Zur Währungssituation:

• 1968-Spanische Pesete (ESP)
• 12.10.1969: 1 ESP = 1 Äquatorial-Pesete (GQE)
• 29.09.1975: Umbenennung der Äquatorial-Pesete in Ekuele
• 15.03.1981: Umbenennung der GQE in Ekwele (Plural Bipkwele)
• 01.01.1985: 4 GQE = 1 XAF (CFA-Franc)

Übrigens: 1 CFA-Franc = 1 alter französischer Franc = 0,01 neuer Franc FRF.
6,5597 FRF = 1 EUR = 655,97 XAF

Bis zum 12.07.1977 war die GQE an die ESP 1:1 gekoppelt. Danach an einen Währungskorb und eine Zeit lang an SDR (Sonderziehungsrecht), vom 06.08.1979. bis 31.12.1984 wieder an die ESP (in welchem Verhältnis konnte ich nicht herausfinden - vermutlich kam es zwischenzeitlich zu Abwertungen, wie man an dem Umtauschverhältnis GQE - XAF sehen kann, ohne Abwertung hätte das Verhältnis 0,25 GQE = 1 XAF betragen).

Francisco Nguema belegt jedenfalls aktuell Platz 3 der grausamsten Nachkolonialregierungschefs Afrikas. 1979 erschossen (nein, nicht von genervten Philatelisten, sondern von marokkanischen Soldaten im Auftrag seines Neffen. Den lokalen Soldaten fehlten die Nerven, man fürchtete sich vor dämonischen Kräften des Delinquenten). Das Regime wurde auch manchmal mit dem kambodschanischen Pol Pot-Regime verglichen.

Beerbt wurde Francisco Nguema von seinem Neffen, Obiang Nguema Mbasogo, der seinen Onkel beseitigt hat. Echt afrikanisch-postkolonial werden die entscheidenden Positionen an Familien- und Cliquenmitglieder übertragen bzw. übernommen.

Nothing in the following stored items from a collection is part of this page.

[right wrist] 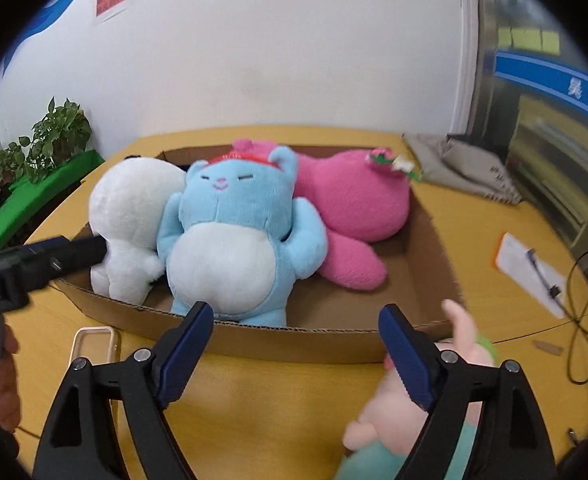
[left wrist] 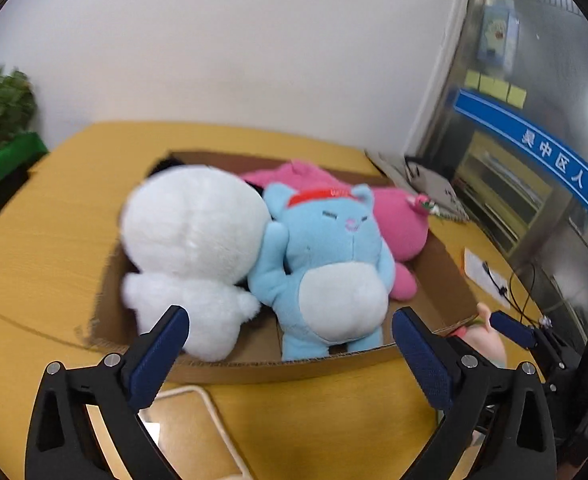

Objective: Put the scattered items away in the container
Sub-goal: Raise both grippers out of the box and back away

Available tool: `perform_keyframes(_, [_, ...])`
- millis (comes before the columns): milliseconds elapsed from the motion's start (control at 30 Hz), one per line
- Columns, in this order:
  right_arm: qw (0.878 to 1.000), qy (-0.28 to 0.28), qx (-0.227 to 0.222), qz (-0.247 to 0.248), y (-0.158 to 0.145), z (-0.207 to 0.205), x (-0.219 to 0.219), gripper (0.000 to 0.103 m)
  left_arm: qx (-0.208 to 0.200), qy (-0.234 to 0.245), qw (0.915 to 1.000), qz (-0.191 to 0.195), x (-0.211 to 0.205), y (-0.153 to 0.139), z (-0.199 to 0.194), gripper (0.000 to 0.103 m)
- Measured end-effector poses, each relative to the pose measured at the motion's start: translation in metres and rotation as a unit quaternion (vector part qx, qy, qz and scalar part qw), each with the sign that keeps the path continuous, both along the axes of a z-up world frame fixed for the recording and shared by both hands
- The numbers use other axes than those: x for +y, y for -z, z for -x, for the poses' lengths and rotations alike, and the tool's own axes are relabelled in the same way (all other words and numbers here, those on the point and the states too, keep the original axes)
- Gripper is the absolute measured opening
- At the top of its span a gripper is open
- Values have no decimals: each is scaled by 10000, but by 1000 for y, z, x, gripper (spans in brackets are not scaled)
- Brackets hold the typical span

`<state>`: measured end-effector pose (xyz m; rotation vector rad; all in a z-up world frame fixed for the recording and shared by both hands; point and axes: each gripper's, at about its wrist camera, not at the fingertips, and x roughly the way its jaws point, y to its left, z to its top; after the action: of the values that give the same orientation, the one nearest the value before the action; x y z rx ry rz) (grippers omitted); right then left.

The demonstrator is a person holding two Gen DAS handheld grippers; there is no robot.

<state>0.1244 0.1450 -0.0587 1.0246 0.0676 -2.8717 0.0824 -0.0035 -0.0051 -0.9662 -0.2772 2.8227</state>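
Three plush toys already lie in the box: a white toy at its left end, a blue toy in the middle leaning on the near wall, and a pink toy behind the blue one, toward the right end. Both grippers are outside the box, just in front of its near wall. The left gripper has its fingers spread wide with nothing between them. The right gripper is also open and empty. So I judge that the placing step for these toys is over.

One more toy, a pale pink one with a green part, lies on the tabletop in front of the box's right corner, under the right gripper's right finger. It is probably the next item. The right gripper would need to turn toward it, bring both fingers around the soft body, close, and lift it over the low wall into the free space at the right end of the box.

The box is brown corrugated cardboard, shallow, with a rough cut rim. The toys are fluffy and rounded and will squash under a grip. The tabletop is smooth yellow wood.
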Motion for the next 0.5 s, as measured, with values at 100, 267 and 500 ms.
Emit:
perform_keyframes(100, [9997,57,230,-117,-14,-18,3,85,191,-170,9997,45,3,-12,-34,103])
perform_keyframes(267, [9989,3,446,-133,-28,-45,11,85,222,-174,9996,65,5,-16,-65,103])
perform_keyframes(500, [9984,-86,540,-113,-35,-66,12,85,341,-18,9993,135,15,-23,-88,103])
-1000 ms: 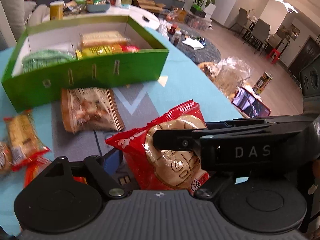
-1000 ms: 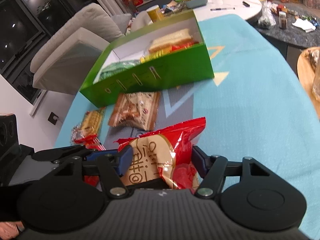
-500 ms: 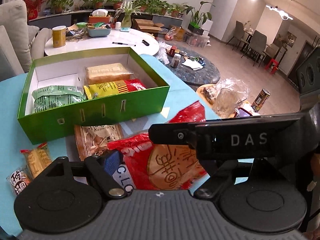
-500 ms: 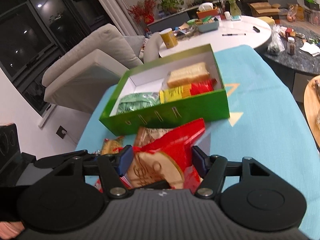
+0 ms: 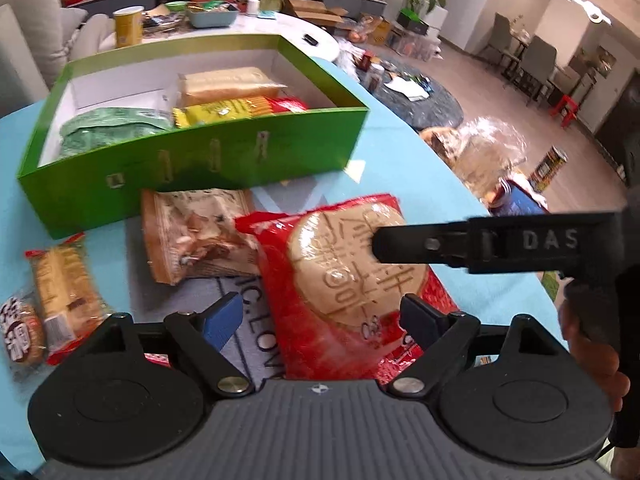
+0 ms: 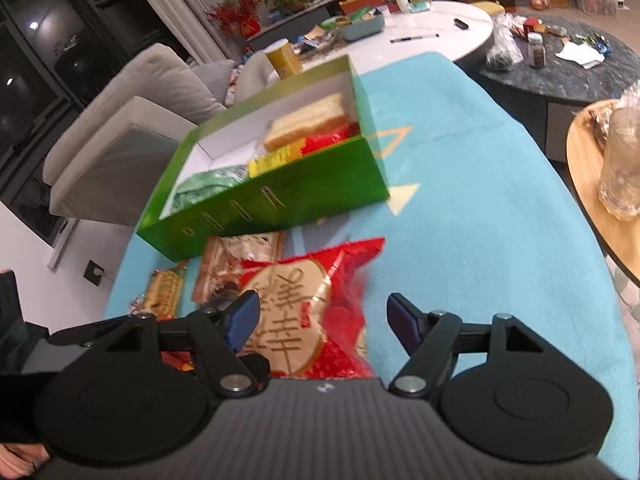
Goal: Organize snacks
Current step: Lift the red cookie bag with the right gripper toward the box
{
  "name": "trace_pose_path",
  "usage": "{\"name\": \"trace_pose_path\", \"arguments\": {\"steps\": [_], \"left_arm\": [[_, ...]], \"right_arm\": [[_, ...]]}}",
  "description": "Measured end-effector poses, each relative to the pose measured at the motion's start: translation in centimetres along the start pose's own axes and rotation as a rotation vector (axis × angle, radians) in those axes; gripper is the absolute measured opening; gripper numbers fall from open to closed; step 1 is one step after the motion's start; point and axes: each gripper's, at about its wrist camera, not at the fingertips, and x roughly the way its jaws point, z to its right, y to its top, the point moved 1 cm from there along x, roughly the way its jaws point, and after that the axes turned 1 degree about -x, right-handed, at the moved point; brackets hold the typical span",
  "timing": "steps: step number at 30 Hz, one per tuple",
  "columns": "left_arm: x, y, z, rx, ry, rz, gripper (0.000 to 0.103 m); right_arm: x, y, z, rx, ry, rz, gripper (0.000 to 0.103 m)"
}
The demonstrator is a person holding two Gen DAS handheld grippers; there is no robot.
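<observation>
Here, red snack bag (image 5: 344,280) between both grippers on the blue cloth (image 6: 480,208), left gripper (image 5: 320,316) jaws just widened, pads clear; right gripper (image 6: 324,316) jaws just spread, loose; green box (image 5: 192,168) beyond

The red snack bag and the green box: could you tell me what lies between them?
A brown snack packet lies flat between the red snack bag and green box, clearest in the left wrist view.

One green box (image 5: 192,168) stood beyond the fingers, four snack packs inside: one green pack (image 5: 112,128), one yellow pack (image 5: 224,112), one red pack (image 5: 288,104), one tan pack (image 5: 228,84). Outside it, four packs: one red bag (image 5: 340,280) between the fingers, one brown packet (image 5: 192,232) just beyond them, one orange biscuit pack (image 5: 64,288) and one small round-biscuit pack (image 5: 20,328) off to their left.
</observation>
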Motion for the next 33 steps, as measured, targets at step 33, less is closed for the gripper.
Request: {"name": "trace_pose_path", "arguments": {"steps": [33], "left_arm": [[-7.3,6.1,1.3,0.178,0.03,0.305,0.083]], "right_arm": [[-2.1,5.3,-7.0,-0.15,0.185,0.093,0.047]]}}
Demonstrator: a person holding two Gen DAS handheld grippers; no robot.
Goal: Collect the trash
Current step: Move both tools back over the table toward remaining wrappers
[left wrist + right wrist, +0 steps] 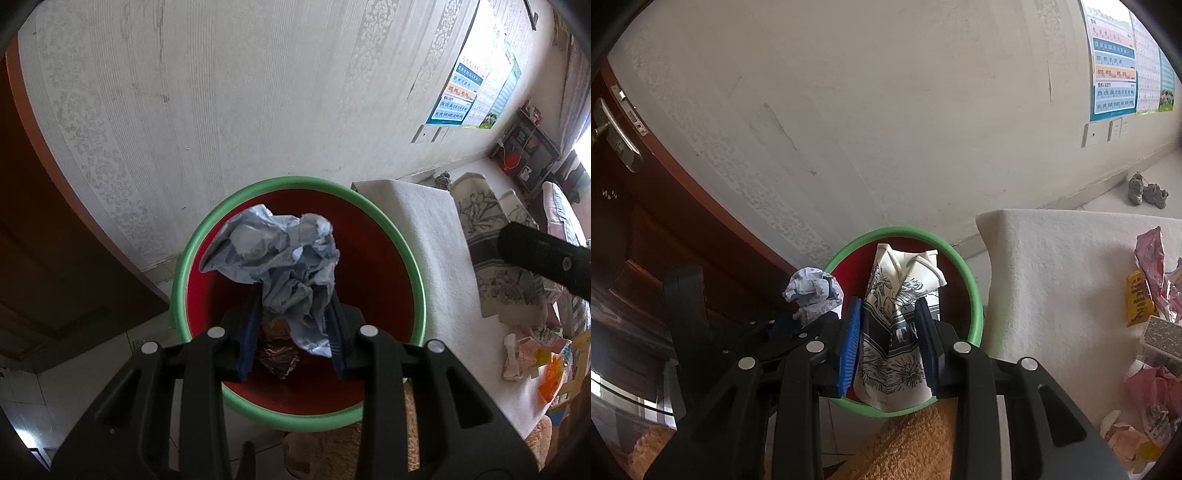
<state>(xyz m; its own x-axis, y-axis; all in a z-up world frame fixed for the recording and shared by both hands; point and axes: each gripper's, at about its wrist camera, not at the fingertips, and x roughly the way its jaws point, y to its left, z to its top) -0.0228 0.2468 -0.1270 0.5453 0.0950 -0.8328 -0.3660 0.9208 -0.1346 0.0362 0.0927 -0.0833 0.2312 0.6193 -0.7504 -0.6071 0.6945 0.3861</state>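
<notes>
A red bin with a green rim (pixel 413 266) stands on the floor by the wall. My left gripper (pixel 293 295) is shut on a crumpled pale blue paper (pixel 280 251) and holds it over the bin's mouth. Some trash (pixel 279 356) lies at the bin's bottom. My right gripper (pixel 890 314) is shut on a flattened white carton with black flower print (pixel 897 325), held above the same bin (pixel 975 306). The left gripper with its paper ball (pixel 812 291) shows at the left in the right wrist view.
A table with a white cloth (pixel 1056 280) stands right of the bin, with wrappers and boxes (pixel 1152 295) on it. A brown door (pixel 646 229) is at the left. The wall is behind the bin. A tan cushion (pixel 908 443) is below.
</notes>
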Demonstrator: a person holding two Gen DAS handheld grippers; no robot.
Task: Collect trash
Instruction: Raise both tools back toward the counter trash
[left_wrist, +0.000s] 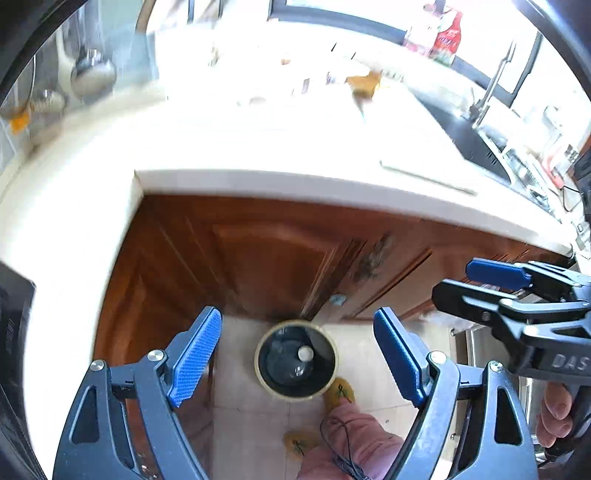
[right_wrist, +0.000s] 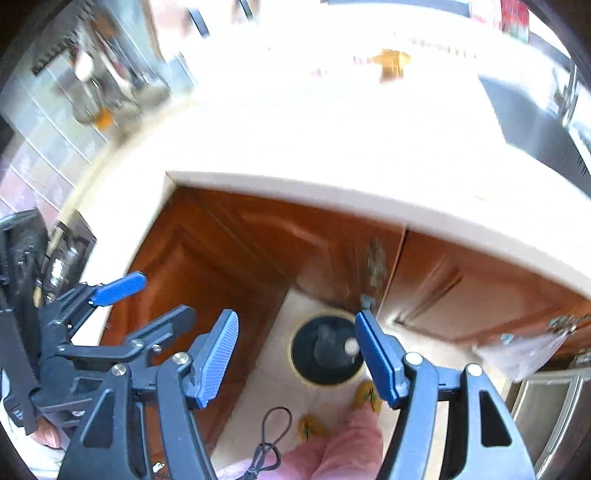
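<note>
Kitchen floor tiles lie below, where the bin (left_wrist: 296, 360) stands at six o'clock. Left gripper (left_wrist: 297, 354) and right gripper (right_wrist: 295, 356) both gape empty. At twelve o'clock, blurred countertop (left_wrist: 258, 147) clutter risks a mistaken grab.

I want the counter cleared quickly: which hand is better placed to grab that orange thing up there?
Right, probably. Left tongs and right tongs are both open and empty, but the orange thing sits right of centre in both views, so on the right hand's side.
</note>
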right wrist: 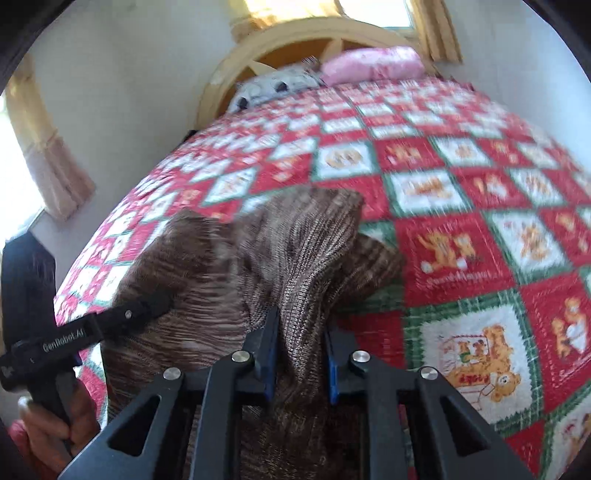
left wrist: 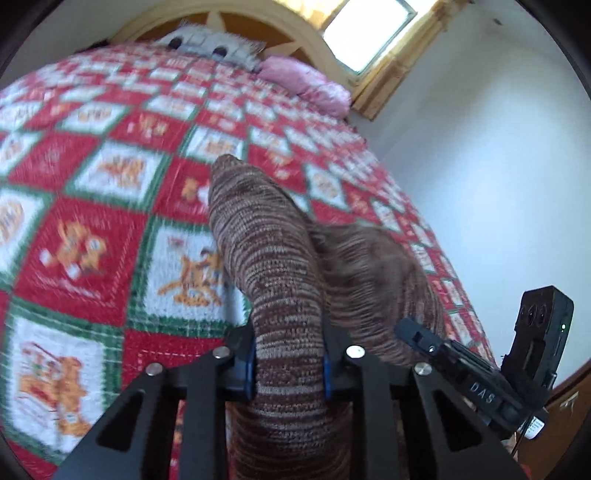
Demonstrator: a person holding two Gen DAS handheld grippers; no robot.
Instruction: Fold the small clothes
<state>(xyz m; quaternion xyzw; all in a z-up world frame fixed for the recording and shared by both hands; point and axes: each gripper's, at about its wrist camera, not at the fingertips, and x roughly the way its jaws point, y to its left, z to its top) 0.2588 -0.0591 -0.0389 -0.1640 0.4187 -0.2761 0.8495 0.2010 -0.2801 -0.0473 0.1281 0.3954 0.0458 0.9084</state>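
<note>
A brown striped knit garment [left wrist: 269, 258] lies on the red, white and green quilt [left wrist: 92, 229]. My left gripper [left wrist: 288, 363] is shut on a bunched fold of it, the knit squeezed between the blue pads. In the right wrist view the same knit garment [right wrist: 280, 251] rises in a ridge between the fingers of my right gripper [right wrist: 301, 363], which is shut on it too. The other gripper [left wrist: 461, 362] shows at the right of the left wrist view, its tip against the knit. A hand [right wrist: 55, 424] holds the left gripper's handle [right wrist: 74, 332] at the lower left.
The quilt [right wrist: 480, 229] covers a bed with a pale arched headboard [right wrist: 295, 40]. A pink pillow [right wrist: 373, 64] and a grey patterned pillow [right wrist: 273, 86] lie at its head. White walls flank the bed, with a curtained window [left wrist: 369, 33] behind.
</note>
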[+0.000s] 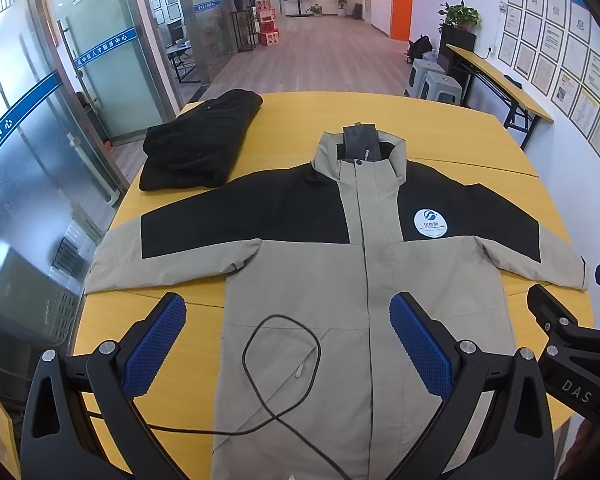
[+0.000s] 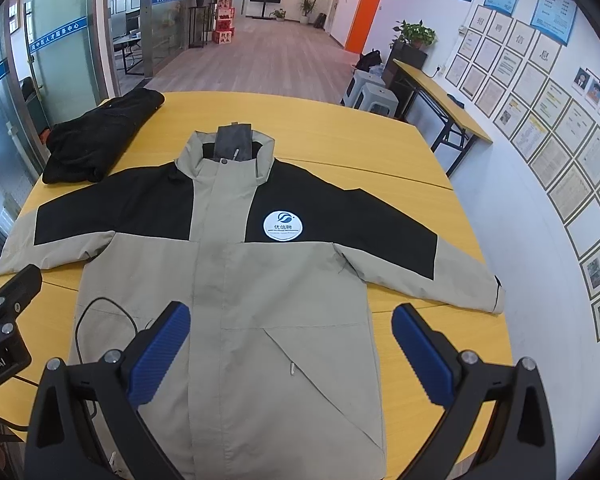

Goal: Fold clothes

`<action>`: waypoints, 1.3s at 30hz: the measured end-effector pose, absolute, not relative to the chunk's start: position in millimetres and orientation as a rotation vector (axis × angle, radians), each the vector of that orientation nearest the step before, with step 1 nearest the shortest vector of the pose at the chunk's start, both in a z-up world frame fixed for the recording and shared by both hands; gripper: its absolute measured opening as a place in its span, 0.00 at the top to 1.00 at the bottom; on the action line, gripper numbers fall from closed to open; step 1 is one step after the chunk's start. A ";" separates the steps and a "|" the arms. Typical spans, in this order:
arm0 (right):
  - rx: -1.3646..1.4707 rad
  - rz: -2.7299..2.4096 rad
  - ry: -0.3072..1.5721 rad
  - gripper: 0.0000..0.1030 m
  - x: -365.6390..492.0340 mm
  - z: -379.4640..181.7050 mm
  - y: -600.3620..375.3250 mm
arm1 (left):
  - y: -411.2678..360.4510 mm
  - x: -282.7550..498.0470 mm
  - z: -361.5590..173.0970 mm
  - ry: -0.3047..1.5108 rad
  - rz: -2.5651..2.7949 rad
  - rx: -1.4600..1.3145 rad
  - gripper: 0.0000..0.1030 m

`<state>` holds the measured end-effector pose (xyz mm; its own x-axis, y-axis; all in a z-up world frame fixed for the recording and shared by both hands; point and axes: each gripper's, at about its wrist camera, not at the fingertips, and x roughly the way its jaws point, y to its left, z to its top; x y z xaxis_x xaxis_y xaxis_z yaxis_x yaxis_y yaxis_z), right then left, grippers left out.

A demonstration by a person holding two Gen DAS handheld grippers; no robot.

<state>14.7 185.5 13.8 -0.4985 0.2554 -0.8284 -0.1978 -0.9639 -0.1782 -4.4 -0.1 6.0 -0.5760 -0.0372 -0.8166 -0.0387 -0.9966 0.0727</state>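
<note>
A beige and black jacket (image 1: 340, 280) (image 2: 236, 280) lies flat and face up on the yellow table (image 1: 460, 140) (image 2: 340, 132), sleeves spread to both sides, collar at the far end. My left gripper (image 1: 288, 308) hovers open above the lower left part of the jacket, holding nothing. Over the lower right part, my right gripper (image 2: 290, 316) is open too, with nothing between its blue pads (image 2: 420, 356). A thin black cable (image 1: 284, 360) (image 2: 108, 312) lies looped on the jacket's lower left front.
A folded black garment (image 1: 200, 144) (image 2: 100, 132) sits at the table's far left corner. Glass walls (image 1: 40, 120) stand on the left. A narrow side table (image 2: 440, 96) and grey stools (image 2: 372, 92) stand at the right wall.
</note>
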 end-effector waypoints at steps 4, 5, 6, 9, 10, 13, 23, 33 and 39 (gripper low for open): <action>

Äquatorialguinea soll - so das aktuelle Echo im Internet - für sein repressives Regime weiterhin berüchtigt sein, die Bereicherung seitens der Familie Nguema und ihr nahestehende Freunde soll hoch sein.

Immerhin, der Nachfolger hat die Agenturverträge gekündigt, und seitdem hat sich die Ausgabepolitik wieder normalisiert.

Ein spanischer Sammler dieses Gebiets gab die Auflagen, der nach den Agenturausgaben durch die FNMT hergestellten Briefmarken in einer Diskussion mit 55.000-75.000 an, bei bis zu 20 Ausgaben pro Jahr.

In den 1990ern dann Ölfunde und seitdem geht es dem Land wirtschaftlich besser. Aktuell (2021) macht Öl 60% des Bruttosozialprodukts aus.

Bevölkerung:

1949: 0,149 Mio.
1968: 0,318 Mio.
1980: 0,282 Mio.
1990: 0,465 Mio.
2022: 1,674 Mio.

44% gelten als arm. Die Geburtenrate der letzten 50 Jahre war ca. 4-mal, seit 2015 ca. 3-mal so hoch wie in Deutschland.

In der (deutschsprachigen) Presse liest man ganz selten von diesem Land. Zuletzt im März 2023: Ausbruch des Marburg-Virus (88% Sterbewahrscheinlichkeit – lang und qualvoll). Acht Fälle, 150 km voneinander entfernt sollen auf dem Festland (Rio Muni) aufgetreten sein.

So, zum Schluss noch ein Agentur-Schocker von 1972: Mi-Nr. 109 Olympische Spiele in München.

Marke München



Übrigens: Äquatorialguinea hatte seinerzeit keinen Athleten zum Wettbewerb aufgeboten.